WHO says polio drive must push on despite Pakistan setbacks

Jan 3, 2013 (CIDRAP News) – In the wake of recent killings of polio vaccinators in Pakistan, some questions are being raised about the all-out push to eradicate polio, but the World Health Organization (WHO) says the world can't afford to back off on the eradication drive now.

"We've never had so few cases or such a small footprint of the virus, so we know this opportunity is not going to come back," Sona Bari, the WHO's polio eradication spokesperson, told CIDRAP News. "We've never been here before. It's now or never."

With the dawn of 2013, the global eradication campaign missed its latest official goal of eradicating polio by the end of 2012. That milestone came shortly after the killing of nine polio workers in Pakistan a few days before Christmas. Yesterday seven Pakistani aid workers were shot in an attack that some said may have been aimed at the anti-polio drive.

Polio vaccination efforts in Pakistan fell under suspicion in 2011 after the CIA used a fake hepatitis vaccination drive in its effort to track down Osama bin Laden. The Taliban and other militant groups are suspected to have perpetrated the recent attacks.
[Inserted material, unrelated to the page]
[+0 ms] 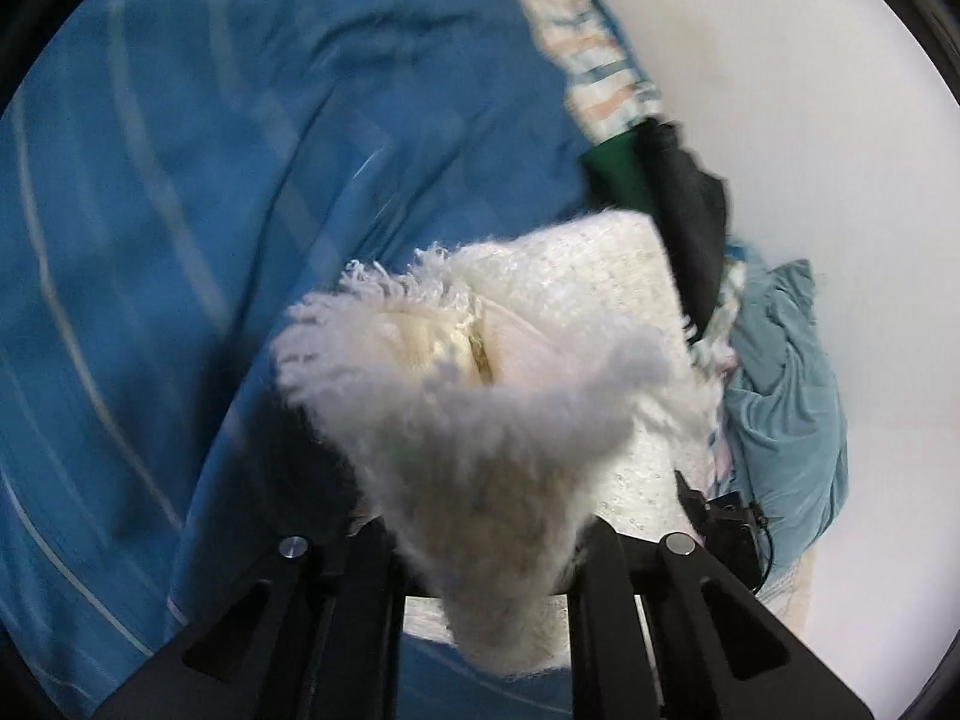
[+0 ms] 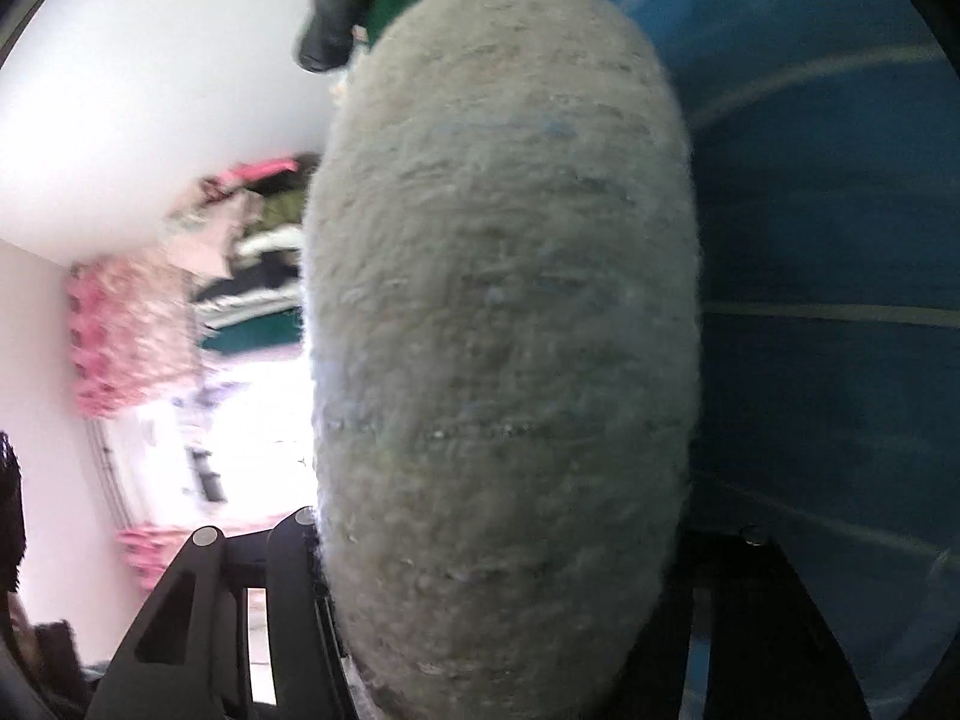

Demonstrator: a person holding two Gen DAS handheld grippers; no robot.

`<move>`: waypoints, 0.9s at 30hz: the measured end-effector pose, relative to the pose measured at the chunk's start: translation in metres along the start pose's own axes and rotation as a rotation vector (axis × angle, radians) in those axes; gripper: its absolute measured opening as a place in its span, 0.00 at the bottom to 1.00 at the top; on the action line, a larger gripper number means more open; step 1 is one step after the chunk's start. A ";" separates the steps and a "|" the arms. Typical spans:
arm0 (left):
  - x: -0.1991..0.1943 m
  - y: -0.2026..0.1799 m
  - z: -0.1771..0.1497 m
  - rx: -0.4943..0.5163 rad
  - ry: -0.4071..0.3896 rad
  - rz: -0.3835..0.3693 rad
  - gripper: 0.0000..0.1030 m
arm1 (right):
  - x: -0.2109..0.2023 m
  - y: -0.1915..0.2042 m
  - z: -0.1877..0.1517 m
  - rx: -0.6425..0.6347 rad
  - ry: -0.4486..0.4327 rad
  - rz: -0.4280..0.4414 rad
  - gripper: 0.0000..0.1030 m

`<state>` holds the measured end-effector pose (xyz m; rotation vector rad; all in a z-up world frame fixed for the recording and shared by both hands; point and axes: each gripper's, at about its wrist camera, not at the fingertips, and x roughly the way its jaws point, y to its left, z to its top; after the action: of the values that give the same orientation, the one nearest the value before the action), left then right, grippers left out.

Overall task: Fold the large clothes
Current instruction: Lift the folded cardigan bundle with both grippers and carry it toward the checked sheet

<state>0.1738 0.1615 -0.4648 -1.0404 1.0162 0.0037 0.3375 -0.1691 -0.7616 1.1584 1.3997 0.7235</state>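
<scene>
The left tool [image 1: 489,531] is clamped on a white fluffy garment [image 1: 480,420]. A bunched part of the cloth sits between its two black fingers [image 1: 600,564] and covers their tips, so the exact place of contact is not visible. The garment rises from the tool and spreads forward, with a fringed, woolly edge on its left side and a flatter knitted part on its right. It hangs above the bed, which is covered with a blue striped sheet [image 1: 210,210]. The picture is blurred, and how far the garment continues I cannot tell.

In the right wrist view the same white fluffy garment [image 2: 498,330] fills the middle of the picture as one big soft mass, very near the lens and out of focus. The right tool [image 2: 498,546] has this cloth between its fingers [image 2: 288,570]; the right finger is almost fully hidden behind the cloth and in shadow. The tool seems pressed on the garment.

Beside the garment lies a pile of other clothes [image 1: 774,372], with a teal piece, a dark piece and a striped pale piece, against a white wall [image 1: 810,120]. In the right view, more clothes [image 2: 252,264] are stacked far off, too blurred to name.
</scene>
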 end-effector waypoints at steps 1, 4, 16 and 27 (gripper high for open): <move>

In part because of these developments, one expert contacted by CIDRAP News expressed doubt about moving forward with the eradication drive, while others echoed the WHO's sentiments about the need to push forward.

Pakistan is one of three countries in which polio remains endemic, along with Nigeria and Afghanistan. The global tally of wild poliovirus cases in 2012 is 215, well below the 650 reported in 2011 and 1,352 in 2010, according to the Global Polio Eradication Initiative (GPEI). The 2012 number may rise to some degree, however, as remaining patient samples collected in 2012 are tested.

The latest GPEI update shows that Pakistan had 57 and Afghanistan had 35 wild poliovirus cases in 2012. Nigeria, the only country where cases increased in 2012, had 118.

Those numbers are tiny in comparison with the annual tally of about 350,000 cases when the eradication drive was launched in 1988. But polio has proved very difficult to stamp out, for a variety of reasons, and the projected eradication date has been moved back repeatedly.

Bari said the WHO is now looking at 2014 as the new target for eradicating the disease. "The eradication endgame strategy going to the [WHO] Executive Board in January aims for stopping polio transmission by the end of 2014," she said.

Last May the GPEI released an emergency action plan to stop polio in the three remaining countries where it is entrenched. The group, a project led by the WHO, Rotary International, the US Centers for Disease Control and Prevention (CDC), and the United Nations Children's Fund, said the eradication drive was at a tipping point.

Questioning the campaign
Given the high cost of polio eradication and the drain on other global health efforts, questions have been raised before about whether the campaign should continue.

One veteran global health campaigner who now questions the all-out eradication effort is D.A. Henderson, MD, MPH, who led the successful drive to eradicate smallpox in the 1970s. He cited concerns much broader than just the recent shootings in Pakistan. He is a distinguished scholar at the Center for Biosecurity at the University of Pittsburgh Medical Center and a professor of public health and medicine at the University of Pittsburgh.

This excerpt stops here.